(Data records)
· · ·
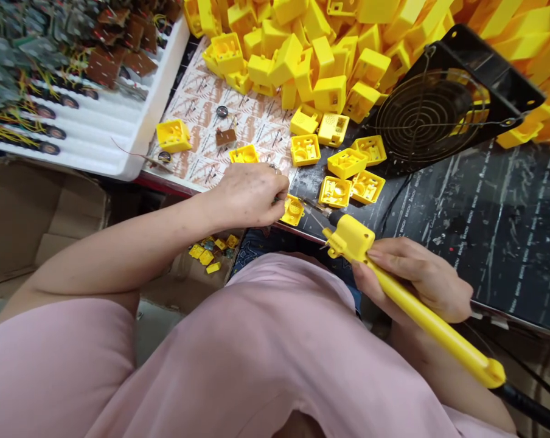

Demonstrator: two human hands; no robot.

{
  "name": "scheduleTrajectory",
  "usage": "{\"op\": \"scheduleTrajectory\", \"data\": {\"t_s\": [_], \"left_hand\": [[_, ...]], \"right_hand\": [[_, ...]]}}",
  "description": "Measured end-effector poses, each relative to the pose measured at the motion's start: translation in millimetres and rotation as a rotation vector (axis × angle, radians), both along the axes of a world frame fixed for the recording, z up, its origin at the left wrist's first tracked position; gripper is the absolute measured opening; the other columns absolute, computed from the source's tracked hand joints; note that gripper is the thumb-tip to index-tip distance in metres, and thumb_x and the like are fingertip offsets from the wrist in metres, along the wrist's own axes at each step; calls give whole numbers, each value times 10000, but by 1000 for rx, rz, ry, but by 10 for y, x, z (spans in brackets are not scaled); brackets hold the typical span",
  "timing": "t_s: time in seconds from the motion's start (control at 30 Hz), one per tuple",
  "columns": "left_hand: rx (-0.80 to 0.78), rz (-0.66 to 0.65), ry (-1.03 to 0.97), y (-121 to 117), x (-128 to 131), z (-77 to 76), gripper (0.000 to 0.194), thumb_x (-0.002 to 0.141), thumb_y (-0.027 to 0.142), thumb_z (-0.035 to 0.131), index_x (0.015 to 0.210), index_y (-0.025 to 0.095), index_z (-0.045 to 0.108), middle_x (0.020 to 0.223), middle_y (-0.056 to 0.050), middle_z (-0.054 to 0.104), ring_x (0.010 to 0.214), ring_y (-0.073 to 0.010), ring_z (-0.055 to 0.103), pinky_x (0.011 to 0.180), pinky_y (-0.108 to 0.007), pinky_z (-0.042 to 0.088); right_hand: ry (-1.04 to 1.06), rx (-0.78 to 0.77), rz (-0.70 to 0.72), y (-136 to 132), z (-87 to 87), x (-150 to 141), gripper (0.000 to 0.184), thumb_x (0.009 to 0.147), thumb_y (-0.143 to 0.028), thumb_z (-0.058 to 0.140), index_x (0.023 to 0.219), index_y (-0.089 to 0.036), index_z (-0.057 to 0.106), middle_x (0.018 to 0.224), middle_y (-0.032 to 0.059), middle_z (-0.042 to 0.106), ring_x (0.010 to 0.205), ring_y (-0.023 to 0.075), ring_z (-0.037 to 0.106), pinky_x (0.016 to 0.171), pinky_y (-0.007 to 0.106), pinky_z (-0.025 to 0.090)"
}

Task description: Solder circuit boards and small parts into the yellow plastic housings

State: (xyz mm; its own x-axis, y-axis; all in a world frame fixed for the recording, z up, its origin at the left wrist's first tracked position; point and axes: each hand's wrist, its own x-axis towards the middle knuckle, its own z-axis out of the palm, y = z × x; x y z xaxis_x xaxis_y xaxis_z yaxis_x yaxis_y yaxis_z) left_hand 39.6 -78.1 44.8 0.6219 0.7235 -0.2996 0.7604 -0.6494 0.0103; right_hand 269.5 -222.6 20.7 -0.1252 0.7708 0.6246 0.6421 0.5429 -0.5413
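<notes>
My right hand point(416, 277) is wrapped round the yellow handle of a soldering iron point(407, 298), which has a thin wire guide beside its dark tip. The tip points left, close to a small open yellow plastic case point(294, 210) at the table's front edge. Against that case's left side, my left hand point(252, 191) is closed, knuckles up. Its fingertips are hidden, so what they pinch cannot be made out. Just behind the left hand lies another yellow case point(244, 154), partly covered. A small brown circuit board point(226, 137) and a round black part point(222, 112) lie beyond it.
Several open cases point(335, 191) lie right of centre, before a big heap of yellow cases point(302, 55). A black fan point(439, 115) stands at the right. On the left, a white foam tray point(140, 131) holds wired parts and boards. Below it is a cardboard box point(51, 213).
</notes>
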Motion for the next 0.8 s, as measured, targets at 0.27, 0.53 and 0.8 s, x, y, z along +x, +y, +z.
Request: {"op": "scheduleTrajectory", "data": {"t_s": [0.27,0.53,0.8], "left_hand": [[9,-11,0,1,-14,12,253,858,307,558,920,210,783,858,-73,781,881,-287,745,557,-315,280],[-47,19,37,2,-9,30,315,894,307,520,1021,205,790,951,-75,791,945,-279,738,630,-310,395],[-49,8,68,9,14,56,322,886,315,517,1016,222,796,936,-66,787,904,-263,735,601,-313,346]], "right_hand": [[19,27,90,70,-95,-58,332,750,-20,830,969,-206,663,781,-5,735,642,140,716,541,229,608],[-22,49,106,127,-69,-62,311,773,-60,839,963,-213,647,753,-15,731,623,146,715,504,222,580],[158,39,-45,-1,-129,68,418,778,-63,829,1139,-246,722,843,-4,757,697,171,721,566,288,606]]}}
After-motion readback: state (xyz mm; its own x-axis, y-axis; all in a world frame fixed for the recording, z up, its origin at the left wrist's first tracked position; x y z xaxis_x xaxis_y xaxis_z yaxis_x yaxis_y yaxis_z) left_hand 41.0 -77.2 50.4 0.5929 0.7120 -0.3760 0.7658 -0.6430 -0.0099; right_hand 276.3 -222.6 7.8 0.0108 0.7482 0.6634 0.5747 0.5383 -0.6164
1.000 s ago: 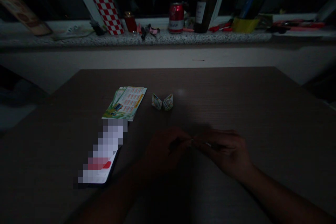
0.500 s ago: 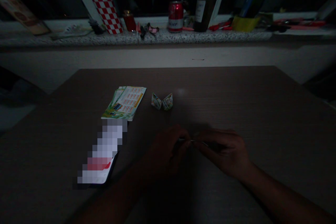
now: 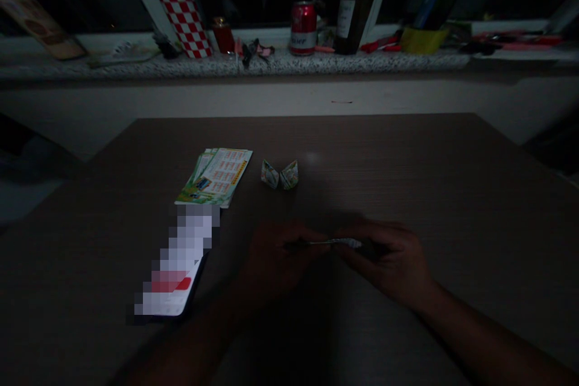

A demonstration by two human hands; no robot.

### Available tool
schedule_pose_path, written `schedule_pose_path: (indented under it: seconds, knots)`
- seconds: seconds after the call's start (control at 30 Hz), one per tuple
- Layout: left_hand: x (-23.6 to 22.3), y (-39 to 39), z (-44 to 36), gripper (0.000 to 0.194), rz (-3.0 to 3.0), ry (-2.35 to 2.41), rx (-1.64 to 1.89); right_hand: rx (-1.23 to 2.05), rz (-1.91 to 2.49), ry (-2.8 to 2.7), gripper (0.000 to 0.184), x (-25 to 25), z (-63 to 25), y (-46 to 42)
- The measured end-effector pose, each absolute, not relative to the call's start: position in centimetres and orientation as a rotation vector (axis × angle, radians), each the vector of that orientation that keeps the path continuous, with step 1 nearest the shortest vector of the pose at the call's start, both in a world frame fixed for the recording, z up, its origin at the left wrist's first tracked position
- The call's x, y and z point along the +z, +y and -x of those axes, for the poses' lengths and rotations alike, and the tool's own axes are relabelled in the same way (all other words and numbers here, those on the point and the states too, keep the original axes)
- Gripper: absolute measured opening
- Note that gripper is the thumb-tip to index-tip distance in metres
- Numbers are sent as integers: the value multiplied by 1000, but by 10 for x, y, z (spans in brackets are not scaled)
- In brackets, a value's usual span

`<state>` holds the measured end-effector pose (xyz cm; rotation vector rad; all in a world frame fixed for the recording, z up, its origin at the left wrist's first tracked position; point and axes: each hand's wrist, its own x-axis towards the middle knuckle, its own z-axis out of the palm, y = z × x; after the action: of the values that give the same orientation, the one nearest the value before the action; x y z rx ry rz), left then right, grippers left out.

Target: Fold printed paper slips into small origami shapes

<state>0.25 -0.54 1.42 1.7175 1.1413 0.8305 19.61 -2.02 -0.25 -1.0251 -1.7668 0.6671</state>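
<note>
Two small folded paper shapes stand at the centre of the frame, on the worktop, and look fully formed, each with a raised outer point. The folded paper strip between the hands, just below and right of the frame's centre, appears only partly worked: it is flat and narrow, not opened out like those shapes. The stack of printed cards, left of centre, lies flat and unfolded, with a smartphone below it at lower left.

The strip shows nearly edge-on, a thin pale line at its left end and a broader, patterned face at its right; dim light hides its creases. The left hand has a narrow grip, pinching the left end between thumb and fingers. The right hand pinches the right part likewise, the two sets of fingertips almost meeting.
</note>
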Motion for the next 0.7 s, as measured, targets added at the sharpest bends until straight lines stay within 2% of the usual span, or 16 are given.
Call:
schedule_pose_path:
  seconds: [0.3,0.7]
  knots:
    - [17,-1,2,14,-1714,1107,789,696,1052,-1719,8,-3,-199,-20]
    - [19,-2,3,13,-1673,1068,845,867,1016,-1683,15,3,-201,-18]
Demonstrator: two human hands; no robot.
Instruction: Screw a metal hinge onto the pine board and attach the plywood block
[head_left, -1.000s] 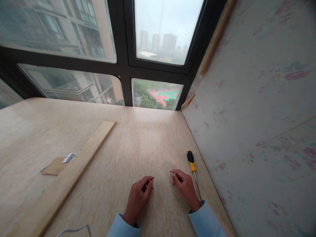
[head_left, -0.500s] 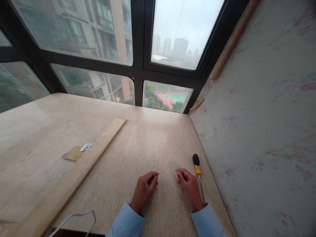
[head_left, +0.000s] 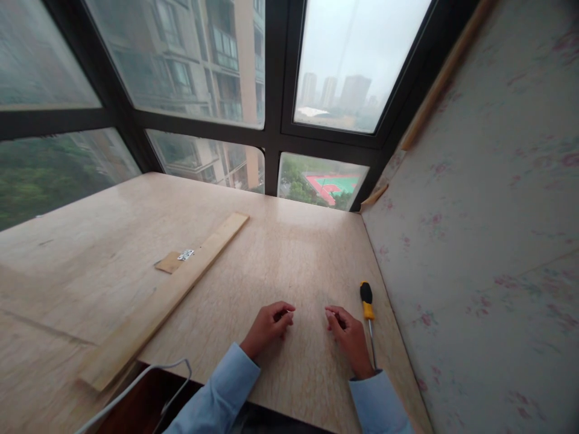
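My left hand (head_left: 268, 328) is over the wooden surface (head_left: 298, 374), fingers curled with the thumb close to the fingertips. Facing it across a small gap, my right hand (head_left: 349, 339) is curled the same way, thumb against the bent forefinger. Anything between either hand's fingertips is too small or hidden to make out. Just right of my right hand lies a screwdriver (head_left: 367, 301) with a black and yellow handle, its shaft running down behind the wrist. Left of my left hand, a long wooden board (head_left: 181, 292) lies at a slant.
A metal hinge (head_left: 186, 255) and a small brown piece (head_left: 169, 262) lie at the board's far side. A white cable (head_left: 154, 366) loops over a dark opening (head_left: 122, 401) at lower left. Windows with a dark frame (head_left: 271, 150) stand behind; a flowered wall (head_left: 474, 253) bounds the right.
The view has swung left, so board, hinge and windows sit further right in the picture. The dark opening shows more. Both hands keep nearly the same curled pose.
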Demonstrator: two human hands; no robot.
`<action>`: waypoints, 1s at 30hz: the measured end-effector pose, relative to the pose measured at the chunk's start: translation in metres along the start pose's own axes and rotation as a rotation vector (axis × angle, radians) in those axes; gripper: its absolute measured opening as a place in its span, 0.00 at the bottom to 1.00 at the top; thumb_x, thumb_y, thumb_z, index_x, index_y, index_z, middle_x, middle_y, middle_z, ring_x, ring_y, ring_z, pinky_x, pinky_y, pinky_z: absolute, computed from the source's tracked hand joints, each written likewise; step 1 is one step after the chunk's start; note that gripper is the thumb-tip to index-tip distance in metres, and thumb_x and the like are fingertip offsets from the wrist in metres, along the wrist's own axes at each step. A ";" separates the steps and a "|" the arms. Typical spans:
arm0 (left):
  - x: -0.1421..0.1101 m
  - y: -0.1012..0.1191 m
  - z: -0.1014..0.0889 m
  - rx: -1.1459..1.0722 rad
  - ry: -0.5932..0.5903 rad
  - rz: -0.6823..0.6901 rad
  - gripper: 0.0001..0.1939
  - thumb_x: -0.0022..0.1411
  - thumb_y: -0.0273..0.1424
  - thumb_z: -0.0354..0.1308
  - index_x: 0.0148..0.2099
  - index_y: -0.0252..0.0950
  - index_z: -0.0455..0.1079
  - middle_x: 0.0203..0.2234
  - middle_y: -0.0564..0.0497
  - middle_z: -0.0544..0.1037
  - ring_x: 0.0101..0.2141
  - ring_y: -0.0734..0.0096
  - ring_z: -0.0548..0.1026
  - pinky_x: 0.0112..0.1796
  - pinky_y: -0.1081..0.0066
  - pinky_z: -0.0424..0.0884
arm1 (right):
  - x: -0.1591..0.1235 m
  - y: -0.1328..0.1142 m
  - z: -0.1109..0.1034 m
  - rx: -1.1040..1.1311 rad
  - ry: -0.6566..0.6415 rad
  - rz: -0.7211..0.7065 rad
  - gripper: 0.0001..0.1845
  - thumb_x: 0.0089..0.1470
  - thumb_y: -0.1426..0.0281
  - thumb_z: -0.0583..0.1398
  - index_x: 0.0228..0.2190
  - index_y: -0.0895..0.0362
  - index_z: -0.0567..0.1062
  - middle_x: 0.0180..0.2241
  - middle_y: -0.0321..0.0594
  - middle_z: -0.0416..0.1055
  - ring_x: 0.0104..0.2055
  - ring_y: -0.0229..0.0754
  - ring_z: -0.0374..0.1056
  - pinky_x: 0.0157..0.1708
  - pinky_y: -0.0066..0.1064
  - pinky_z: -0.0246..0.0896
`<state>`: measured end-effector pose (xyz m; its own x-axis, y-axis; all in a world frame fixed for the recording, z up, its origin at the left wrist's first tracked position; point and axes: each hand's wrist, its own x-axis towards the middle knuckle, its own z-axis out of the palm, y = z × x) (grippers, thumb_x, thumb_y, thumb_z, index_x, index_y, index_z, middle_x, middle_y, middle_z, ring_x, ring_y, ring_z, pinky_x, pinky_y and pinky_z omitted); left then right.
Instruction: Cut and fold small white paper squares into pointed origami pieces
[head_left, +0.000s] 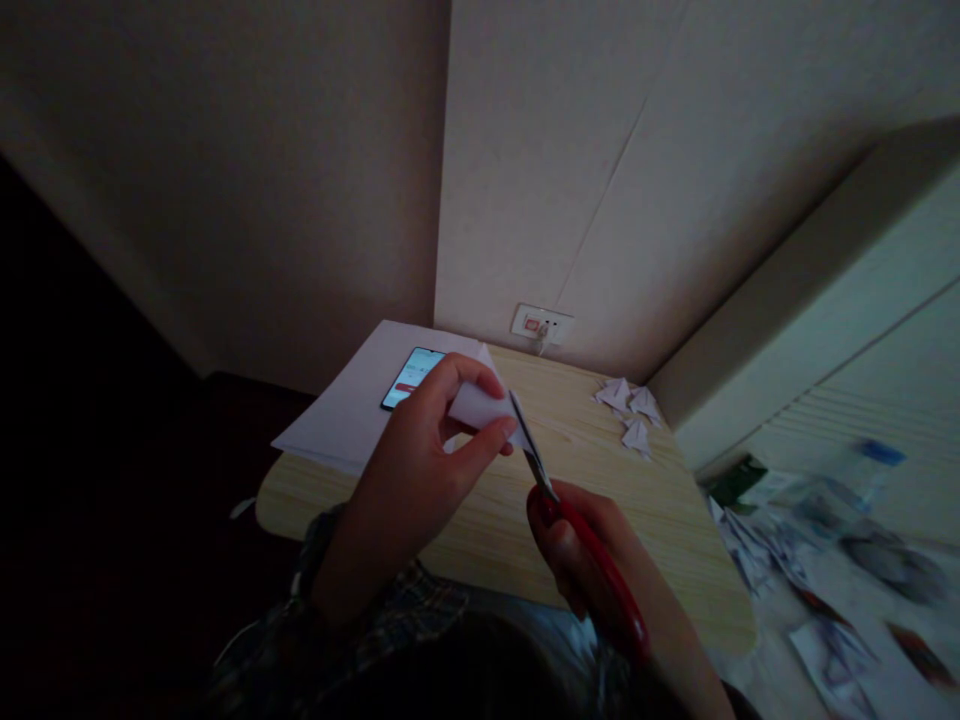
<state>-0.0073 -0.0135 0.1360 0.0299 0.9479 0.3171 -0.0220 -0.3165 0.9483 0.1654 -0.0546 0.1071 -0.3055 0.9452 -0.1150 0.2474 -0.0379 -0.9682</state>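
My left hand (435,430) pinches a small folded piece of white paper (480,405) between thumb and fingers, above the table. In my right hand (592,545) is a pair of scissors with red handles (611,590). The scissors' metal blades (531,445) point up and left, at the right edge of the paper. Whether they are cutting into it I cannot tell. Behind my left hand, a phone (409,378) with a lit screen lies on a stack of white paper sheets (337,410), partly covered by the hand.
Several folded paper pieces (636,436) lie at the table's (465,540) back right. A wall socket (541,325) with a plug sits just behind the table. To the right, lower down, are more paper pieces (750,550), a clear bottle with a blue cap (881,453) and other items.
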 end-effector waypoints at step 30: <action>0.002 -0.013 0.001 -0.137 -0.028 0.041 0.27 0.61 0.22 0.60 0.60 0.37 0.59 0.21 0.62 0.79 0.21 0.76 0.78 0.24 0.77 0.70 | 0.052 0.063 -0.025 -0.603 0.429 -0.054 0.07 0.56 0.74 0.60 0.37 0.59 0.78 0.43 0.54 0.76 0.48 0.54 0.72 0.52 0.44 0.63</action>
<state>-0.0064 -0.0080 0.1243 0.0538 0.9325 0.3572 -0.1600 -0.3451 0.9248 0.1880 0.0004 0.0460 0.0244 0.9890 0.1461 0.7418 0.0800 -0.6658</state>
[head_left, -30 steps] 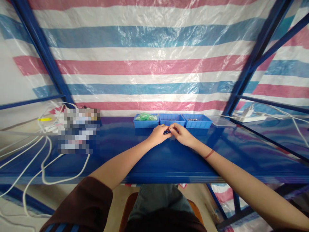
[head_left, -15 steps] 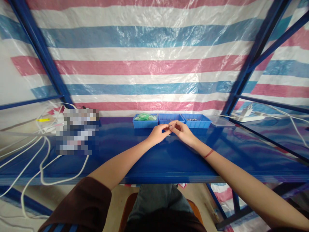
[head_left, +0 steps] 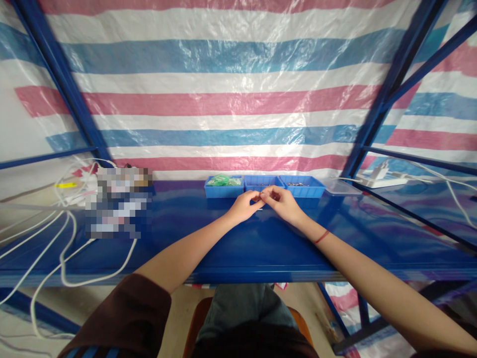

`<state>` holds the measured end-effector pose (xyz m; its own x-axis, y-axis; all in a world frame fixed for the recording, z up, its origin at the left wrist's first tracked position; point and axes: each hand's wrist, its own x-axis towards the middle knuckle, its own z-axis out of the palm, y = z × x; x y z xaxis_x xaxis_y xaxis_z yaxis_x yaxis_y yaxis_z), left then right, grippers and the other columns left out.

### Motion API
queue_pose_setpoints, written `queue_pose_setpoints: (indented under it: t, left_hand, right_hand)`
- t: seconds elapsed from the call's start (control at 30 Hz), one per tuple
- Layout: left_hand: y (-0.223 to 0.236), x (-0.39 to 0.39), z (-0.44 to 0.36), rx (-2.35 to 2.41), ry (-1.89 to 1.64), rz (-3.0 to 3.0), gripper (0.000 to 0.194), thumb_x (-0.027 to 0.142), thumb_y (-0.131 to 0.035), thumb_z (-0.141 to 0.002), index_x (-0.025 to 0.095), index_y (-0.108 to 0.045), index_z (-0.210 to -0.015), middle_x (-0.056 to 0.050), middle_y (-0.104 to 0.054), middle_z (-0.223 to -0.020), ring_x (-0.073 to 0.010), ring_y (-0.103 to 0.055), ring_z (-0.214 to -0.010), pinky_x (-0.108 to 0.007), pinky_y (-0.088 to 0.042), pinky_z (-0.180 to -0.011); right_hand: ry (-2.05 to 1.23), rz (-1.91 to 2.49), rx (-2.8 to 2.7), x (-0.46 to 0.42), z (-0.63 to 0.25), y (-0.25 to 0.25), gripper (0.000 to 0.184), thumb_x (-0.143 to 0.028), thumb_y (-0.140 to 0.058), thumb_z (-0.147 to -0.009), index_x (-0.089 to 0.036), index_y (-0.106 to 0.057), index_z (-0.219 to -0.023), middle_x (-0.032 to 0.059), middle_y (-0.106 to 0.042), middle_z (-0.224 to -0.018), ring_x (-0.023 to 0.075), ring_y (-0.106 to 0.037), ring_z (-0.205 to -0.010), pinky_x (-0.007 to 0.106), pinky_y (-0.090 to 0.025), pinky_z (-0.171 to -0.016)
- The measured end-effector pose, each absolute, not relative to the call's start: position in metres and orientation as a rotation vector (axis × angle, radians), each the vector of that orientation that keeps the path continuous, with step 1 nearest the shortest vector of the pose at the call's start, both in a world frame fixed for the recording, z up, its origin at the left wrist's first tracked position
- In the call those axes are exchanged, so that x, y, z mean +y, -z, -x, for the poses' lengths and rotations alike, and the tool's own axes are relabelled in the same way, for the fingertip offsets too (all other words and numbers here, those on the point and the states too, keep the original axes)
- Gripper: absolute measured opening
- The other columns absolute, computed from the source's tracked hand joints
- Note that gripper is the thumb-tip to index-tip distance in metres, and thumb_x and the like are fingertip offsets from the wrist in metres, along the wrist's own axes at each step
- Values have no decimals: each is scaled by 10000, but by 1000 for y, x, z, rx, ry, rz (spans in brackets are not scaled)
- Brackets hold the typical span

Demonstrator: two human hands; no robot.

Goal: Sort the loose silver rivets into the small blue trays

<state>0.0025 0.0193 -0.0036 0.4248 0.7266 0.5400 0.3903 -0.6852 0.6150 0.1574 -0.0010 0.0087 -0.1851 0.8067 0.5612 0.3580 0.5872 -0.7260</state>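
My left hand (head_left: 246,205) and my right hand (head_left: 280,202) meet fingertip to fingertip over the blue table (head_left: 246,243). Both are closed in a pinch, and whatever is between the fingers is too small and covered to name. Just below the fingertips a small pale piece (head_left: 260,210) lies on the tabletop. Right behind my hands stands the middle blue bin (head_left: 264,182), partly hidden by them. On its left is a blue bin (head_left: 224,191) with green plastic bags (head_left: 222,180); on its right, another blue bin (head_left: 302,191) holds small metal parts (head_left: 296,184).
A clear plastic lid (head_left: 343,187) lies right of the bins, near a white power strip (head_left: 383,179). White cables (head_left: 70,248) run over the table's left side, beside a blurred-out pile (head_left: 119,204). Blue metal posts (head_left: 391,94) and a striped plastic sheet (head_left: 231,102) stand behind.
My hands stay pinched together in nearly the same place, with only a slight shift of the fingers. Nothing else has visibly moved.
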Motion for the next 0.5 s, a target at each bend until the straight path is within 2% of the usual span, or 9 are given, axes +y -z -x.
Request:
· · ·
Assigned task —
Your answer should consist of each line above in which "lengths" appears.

Output of the task —
- The call's x, y and z point along the +z, +y and -x of those axes, for the poses' lengths and rotations alike, and the tool's own axes are relabelled in the same way (all other words and numbers here, those on the point and the states too, keep the original axes)
- In the call those axes are exchanged, so that x, y, z mean +y, -z, -x, for the poses' lengths and rotations alike, and the tool's own axes are relabelled in the same way, for the fingertip offsets too (all other words and numbers here, those on the point and the states too, keep the original axes)

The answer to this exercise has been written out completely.